The cell walls of fungi and oomycetes are composed of chitin, cellulase, and glucan, among other molecules. Therefore, they are the target of some lytic enzymes produced by PGPR, including β-1,3-glucanases, lipases, cellulases, and chitinases [83]. Such is the case of Bacillus thuringiensis UM96, a rhizospheric bacterium that produces chitinases against the pathogen that causes gray mold, B. cinerea [84,85]. Assigning a specific role for chitinases, if they cannot be purified, is difficult, since other lytic enzymes such as glucanases or cellulases can also act as antifungal compounds. Therefore, the authors used a specific chitinase inhibitor (allosamidin) and observed that the antifungal activity of strain UM96 was suppressed in supernatants supplemented with allosamidin at low concentrations (100 µM). Consistent with this result, strain UM96 did not show any other cell wall-degrading activities. Moreover, strain UM96 can interact synergistically with other rhizospheric strains such as P. fluorescens UM16, UM256, UM240, and UM270, and promote the growth of corn seedlings [86]. Other enzymes such as cellulases, which are specialized in the degradation of cellulose and other cell wall polymers, play an important role not only in antagonism towards pathogens but also in the ability to colonize the endosphere of plants [87]. This is due to the fact that the cell walls of plants contain some of these target molecules and are susceptible to being attacked.
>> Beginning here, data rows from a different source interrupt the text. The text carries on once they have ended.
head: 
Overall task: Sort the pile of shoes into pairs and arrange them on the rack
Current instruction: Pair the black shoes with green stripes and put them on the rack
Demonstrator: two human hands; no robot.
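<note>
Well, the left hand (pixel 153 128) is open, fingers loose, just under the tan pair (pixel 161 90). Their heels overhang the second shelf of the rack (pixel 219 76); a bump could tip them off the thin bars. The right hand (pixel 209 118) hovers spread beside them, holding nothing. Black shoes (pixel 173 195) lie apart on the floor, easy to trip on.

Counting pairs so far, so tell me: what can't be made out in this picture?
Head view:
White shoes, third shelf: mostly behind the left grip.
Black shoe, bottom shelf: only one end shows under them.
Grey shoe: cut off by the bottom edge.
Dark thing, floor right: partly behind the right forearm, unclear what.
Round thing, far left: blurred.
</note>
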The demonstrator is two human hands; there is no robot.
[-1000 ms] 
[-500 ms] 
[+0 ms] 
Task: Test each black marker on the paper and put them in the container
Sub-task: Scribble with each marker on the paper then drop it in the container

However, PGPR with cellulolytic properties do not visibly cause damage to plant tissues.

7.2. Antibiotics

The production of antibiotics by PGPR gives them a competitive advantage in the rhizosphere, by eliminating or stopping the growth of many bacterial and fungal pathogens, for which the production of these compounds has been strongly associated with the ability to colonize the rhizosphere [88,89]. For example, Bais et al. [90] showed that the production of biofilms in several strains of Bacillus subtilis was essential for colonization and establishment in the rhizosphere of A. thaliana plants, and once the bacterium was established, it produced an antibiotic with protective action against potential infections caused by pathogenic bacteria such as P. syringae pv tomato DC3000.
Another study that showed the action of three antimicrobial compounds, surfactin, fengycin, and iturin A, with a relevant role in the suppression of powdery mildew in cucurbits caused by the fungal phytopathogen Podosphaera fusca [89]. The authors evaluated the supernatants of four Bacillus strains (UMAF6614, UMAF6616, UMAF6639, and UMAF8561) that contained the antibiotics against the pathogen P. fusca. The purification of such lipopeptide compounds corroborated the protective action against fungal pathogens of melon plants. Thus, the production of lipopeptides by different PGPR species has been widely corroborated as an important factor in the competition and colonization of the rhizosphere of various plants [79].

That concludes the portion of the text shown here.